In the Court of Appeals Second Appellate District of Texas at Fort Worth ___________________________
No. 02-22-00156-CR ___________________________
JOSE GONZALEZCASTILLO, Appellant
V.
THE STATE OF TEXAS
On Appeal from the 485th District Court Tarrant County, Texas Trial Court No. 1590792R
Before Birdwell, Womack, and Wallach, JJ. Memorandum Opinion by Justice Birdwell MEMORANDUM OPINION
Appellant Jose GonzalezCastillo appeals his conviction for continuous sexual
abuse of a child under the age of fourteen. See Tex. Penal Code Ann. § 21.02(b). In his
sole issue on appeal, Appellant argues that the evidence is insufficient to support his
conviction. Because we hold that sufficient evidence supports Appellant’s conviction,
we affirm.
I. Background
The complainant in this case, Irena, was approximately eighteen months old
when Appellant began dating her mother (Mother). 1 Appellant and Mother eventually
married, and Appellant helped Mother take care of Irena.
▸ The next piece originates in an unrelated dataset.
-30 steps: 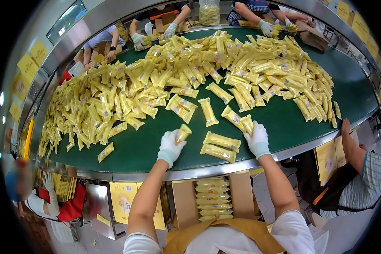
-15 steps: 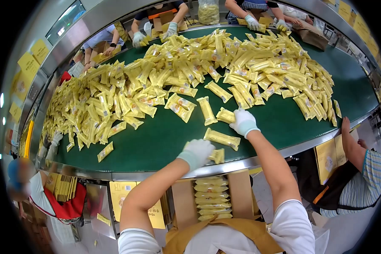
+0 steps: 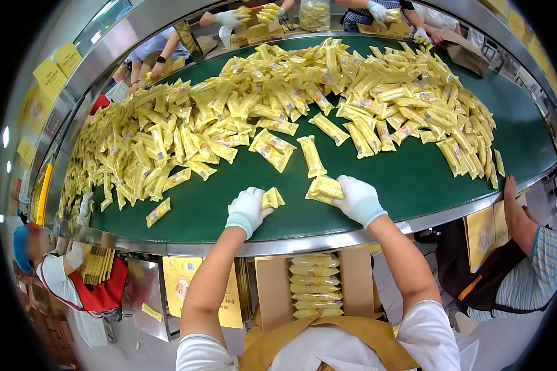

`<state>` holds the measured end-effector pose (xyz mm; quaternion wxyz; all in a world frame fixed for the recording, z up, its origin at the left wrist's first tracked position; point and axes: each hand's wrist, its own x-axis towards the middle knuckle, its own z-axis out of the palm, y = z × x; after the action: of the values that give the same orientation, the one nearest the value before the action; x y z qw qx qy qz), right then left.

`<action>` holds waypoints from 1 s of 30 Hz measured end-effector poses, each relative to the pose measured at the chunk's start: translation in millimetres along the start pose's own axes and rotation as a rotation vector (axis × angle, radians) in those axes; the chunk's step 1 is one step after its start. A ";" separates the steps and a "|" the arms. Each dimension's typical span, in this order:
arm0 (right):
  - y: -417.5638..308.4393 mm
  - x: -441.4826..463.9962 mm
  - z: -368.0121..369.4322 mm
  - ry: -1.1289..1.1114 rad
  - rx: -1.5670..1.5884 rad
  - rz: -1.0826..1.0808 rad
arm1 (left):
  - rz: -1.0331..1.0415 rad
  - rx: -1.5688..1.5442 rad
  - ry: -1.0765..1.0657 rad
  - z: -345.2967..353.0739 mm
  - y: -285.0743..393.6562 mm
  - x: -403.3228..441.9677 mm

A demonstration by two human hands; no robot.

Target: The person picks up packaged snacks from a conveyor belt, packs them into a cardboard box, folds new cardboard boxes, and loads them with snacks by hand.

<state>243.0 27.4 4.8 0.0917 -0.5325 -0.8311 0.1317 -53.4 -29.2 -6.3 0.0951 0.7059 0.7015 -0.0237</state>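
Observation:
My left hand (image 3: 247,210), in a white glove, is closed around yellow snack packets, with one packet end (image 3: 273,198) sticking out to the right. My gloved right hand (image 3: 358,199) grips snack packets (image 3: 323,189) too, apparently two together, just above the green belt (image 3: 229,176). Past it lies a single packet (image 3: 312,156), and a pair of packets (image 3: 271,150) rests to its left. Right below the belt's metal edge, an open carton (image 3: 274,290) in front of me holds a row of stacked packets (image 3: 315,279).
A large heap of yellow packets (image 3: 278,93) spreads across the belt's far half. Workers stand opposite and on both sides; a person's hand (image 3: 509,187) rests on the belt edge at right. Flat yellow cartons (image 3: 182,284) stand at lower left. A brown bag (image 3: 465,54) sits far right.
My left hand has moved left and my right hand slightly nearer me. The loose packet that lay between them is off the belt, and the right hand now holds more.

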 end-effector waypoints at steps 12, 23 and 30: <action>8.8 -17.0 -29.0 0.056 0.119 0.107 | -0.102 0.041 -0.109 -6.5 19.3 12.1; 14.5 0.7 29.9 0.333 -0.433 -0.305 | 0.031 0.072 0.155 25.9 18.2 9.4; 12.8 -47.6 24.4 0.193 -0.305 -0.330 | 0.237 0.093 0.178 11.3 29.7 -30.4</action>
<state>266.6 -13.7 -23.0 0.1095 -0.4075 -0.9044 -0.0635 -23.2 -61.0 -9.3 0.0019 0.7867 0.6171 0.0181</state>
Irena and Appellant had a
close relationship, and she would refer to him as “Dad” or “Tonio,” which was short
for Appellant’s middle name, Antonio. According to Irena, Appellant began sexually
abusing her when she was four years old, which continued until Mother accidentally
discovered the abuse in 2018.
A. The April 27, 2018 Incident
On April 27, 2018, when Irena was seven years old, Appellant picked Irena up
from school and took her home. Irena lived at the home with Mother, Mother’s three-
month-old baby, and Appellant, as well as Appellant’s sister (Aunt), her husband, and
their two children. After Appellant and Irena arrived at home, Mother stepped into
1 We use aliases to protect the identity of the complainant. See Tex. R. App. P. 9.8 cmt., 9.10(a)(3); McClendon v. State, 643 S.W.2d 936, 936 n.1 (Tex. Crim. App. [Panel Op.] 1982).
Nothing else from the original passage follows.